Sobre as denúncias de violência sexual, física e psicológica, Azevedo afirma que isso nunca aconteceu. "Assim como tem esses relatos das pessoas [denunciando], existem inúmeras outras negando essa situação [de violência] e demonstrando a realidade."

Como denunciar violência contra a mulher

Mulheres que passaram ou estejam passando por situação de violência, seja física, psicológica ou sexual, podem ligar para o número 180, a Central de Atendimento à Mulher. Funciona em todo o país e no exterior, 24 horas por dia. A ligação é gratuita. O serviço recebe denúncias, dá orientação de especialistas e faz encaminhamento para serviços de proteção e auxílio psicológico. O contato também pode ser feito pelo Whatsapp no número (61) 99656-5008.

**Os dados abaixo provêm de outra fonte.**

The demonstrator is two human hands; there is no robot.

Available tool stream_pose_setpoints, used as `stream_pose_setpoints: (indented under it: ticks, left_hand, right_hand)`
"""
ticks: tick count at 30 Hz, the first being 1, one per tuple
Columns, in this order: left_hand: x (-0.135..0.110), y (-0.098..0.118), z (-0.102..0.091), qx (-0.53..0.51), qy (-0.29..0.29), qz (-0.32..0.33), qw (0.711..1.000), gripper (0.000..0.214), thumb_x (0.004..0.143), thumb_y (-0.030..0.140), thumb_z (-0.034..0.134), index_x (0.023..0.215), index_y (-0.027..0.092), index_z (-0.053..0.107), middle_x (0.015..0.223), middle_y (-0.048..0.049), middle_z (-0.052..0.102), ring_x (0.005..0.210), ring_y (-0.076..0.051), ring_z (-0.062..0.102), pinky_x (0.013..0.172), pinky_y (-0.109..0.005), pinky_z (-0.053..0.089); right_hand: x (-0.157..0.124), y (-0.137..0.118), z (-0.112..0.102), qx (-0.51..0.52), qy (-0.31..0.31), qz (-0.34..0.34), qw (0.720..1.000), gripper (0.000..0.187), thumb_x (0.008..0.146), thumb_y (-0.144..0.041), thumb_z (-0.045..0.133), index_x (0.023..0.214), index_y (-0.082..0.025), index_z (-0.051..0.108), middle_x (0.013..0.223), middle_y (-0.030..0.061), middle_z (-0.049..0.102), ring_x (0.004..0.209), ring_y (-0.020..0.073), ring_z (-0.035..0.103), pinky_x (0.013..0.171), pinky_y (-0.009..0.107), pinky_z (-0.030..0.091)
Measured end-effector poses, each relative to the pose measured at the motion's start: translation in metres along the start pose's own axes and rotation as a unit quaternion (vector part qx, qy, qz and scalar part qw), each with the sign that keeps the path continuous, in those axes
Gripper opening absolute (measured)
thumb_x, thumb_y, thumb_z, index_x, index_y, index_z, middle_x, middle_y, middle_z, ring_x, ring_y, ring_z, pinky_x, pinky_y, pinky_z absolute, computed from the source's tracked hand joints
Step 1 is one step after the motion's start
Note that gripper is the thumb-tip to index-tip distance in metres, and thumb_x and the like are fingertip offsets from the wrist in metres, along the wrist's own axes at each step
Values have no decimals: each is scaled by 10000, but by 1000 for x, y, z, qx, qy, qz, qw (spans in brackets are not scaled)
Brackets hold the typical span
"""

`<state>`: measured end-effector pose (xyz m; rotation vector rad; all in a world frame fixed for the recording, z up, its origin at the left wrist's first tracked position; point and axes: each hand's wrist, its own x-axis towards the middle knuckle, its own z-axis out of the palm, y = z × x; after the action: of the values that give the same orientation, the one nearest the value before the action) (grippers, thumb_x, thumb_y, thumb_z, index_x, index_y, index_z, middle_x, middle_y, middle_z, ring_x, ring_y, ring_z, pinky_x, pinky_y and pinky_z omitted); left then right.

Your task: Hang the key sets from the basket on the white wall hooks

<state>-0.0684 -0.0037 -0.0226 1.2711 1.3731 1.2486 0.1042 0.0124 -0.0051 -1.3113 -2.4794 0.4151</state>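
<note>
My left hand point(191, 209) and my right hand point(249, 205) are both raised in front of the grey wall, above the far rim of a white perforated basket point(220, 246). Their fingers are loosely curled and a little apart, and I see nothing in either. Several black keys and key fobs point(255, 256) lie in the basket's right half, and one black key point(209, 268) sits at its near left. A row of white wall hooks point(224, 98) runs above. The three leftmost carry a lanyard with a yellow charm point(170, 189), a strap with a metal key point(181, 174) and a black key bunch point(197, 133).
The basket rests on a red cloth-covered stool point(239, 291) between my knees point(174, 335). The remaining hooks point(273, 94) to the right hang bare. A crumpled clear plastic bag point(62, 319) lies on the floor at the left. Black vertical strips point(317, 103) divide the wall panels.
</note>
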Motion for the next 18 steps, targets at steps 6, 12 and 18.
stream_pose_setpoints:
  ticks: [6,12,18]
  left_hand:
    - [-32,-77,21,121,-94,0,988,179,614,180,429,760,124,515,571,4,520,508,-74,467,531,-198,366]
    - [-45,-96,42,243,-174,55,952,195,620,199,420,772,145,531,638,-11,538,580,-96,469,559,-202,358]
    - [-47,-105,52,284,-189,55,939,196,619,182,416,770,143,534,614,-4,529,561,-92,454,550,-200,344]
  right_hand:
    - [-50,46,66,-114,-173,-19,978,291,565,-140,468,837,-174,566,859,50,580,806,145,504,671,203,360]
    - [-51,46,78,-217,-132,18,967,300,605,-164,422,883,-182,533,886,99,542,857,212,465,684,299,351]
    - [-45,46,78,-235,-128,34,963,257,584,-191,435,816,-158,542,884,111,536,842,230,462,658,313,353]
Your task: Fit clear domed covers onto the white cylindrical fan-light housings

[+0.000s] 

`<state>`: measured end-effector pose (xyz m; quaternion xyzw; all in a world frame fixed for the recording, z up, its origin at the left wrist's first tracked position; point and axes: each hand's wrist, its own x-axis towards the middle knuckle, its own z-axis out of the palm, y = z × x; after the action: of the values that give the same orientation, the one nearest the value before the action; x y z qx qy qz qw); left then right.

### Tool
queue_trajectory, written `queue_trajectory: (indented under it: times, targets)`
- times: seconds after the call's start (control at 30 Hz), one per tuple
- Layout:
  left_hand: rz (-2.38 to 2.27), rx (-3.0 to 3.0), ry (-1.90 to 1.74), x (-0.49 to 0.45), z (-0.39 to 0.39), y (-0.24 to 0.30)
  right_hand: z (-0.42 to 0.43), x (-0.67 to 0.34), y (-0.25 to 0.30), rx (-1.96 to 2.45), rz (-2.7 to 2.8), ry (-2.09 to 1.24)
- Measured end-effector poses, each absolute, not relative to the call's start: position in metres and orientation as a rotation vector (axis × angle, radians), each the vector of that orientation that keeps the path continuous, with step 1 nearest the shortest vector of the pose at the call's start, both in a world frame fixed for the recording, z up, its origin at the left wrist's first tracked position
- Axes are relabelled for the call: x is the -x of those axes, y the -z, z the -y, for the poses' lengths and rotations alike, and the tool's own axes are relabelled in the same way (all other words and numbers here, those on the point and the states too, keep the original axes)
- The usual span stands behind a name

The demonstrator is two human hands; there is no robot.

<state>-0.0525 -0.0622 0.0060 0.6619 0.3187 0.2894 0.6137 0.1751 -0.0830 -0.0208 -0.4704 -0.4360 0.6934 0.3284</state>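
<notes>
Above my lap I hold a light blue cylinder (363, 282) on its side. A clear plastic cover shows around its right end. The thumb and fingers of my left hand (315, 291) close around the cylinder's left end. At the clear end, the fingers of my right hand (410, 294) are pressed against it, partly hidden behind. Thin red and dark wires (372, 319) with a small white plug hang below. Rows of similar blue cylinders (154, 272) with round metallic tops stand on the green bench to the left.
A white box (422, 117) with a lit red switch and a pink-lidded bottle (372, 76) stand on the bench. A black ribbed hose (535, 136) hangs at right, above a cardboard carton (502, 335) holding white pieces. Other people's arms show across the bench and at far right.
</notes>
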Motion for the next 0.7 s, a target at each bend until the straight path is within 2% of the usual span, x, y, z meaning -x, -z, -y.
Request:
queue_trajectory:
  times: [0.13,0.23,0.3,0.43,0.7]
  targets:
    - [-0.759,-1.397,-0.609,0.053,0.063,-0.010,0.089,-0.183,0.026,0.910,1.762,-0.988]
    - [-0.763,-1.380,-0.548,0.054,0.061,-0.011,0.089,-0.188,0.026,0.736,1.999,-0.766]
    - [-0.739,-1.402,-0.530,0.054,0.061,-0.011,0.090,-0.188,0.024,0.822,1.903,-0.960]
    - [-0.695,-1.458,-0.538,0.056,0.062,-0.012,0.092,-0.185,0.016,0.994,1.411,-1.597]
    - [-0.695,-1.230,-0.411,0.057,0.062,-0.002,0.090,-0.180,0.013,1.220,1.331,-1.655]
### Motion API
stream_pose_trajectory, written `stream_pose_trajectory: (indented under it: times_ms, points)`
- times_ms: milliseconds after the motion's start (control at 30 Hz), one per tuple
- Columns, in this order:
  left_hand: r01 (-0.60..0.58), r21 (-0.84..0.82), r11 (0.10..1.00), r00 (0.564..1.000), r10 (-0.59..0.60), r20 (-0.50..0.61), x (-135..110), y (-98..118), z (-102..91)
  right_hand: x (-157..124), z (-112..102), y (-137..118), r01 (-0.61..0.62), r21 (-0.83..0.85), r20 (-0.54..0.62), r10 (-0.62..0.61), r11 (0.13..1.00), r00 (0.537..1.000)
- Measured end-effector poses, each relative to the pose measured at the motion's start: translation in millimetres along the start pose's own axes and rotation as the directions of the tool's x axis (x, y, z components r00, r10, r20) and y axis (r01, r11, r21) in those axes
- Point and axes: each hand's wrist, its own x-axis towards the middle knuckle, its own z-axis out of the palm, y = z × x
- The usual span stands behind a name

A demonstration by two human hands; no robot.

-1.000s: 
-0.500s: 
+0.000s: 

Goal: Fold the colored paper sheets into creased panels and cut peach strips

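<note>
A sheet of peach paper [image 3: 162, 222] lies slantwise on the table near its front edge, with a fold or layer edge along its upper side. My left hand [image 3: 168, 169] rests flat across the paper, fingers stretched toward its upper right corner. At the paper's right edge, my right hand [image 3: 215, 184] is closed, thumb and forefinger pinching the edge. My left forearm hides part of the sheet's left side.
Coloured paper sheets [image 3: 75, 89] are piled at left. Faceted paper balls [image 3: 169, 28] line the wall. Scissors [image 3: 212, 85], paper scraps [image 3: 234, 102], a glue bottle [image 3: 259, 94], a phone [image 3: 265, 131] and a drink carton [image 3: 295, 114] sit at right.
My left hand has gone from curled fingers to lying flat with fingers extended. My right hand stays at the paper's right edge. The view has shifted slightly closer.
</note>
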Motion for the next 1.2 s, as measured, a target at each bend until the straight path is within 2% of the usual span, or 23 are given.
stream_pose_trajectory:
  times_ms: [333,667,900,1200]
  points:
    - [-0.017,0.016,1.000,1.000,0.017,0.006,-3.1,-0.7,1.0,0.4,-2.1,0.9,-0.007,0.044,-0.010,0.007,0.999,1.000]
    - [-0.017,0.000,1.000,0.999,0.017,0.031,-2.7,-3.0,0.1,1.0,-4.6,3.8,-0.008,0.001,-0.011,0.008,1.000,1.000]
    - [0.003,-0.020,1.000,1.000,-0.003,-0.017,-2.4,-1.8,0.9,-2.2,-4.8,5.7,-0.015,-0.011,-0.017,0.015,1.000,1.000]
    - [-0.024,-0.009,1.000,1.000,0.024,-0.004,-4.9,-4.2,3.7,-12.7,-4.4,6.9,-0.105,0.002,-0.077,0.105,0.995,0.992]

É possível realizar denúncias de violência contra a mulher pelo aplicativo Direitos Humanos Brasil e na página da Ouvidoria Nacional de Diretos Humanos, do MMFDH (Ministério da Mulher, da Família e dos Direitos Humanos).
Mulheres vítimas de estupro podem buscar os hospitais de referência em atendimento para violência sexual, para tomar medicação de prevenção de ISTs (infecções sexualmente transmissíveis), ter atendimento psicológico e fazer interrupção da gestação legalmente.

CVV atende em casos de pensamentos suicidas

Quem tem pensamentos suicidas ou está com depressão, entre outras dificuldades relacionadas à saúde mental, e precisa de apoio emocional, pode ligar para o CVV (Centro de Valorização da Vida) no número 188, 24 horas por dia. O atendimento também pode ser feito por chat no site da entidade e por e-mail. Existem ainda os prontos-socorros psiquiátricos, que podem ser especializados ou funcionar em hospitais gerais.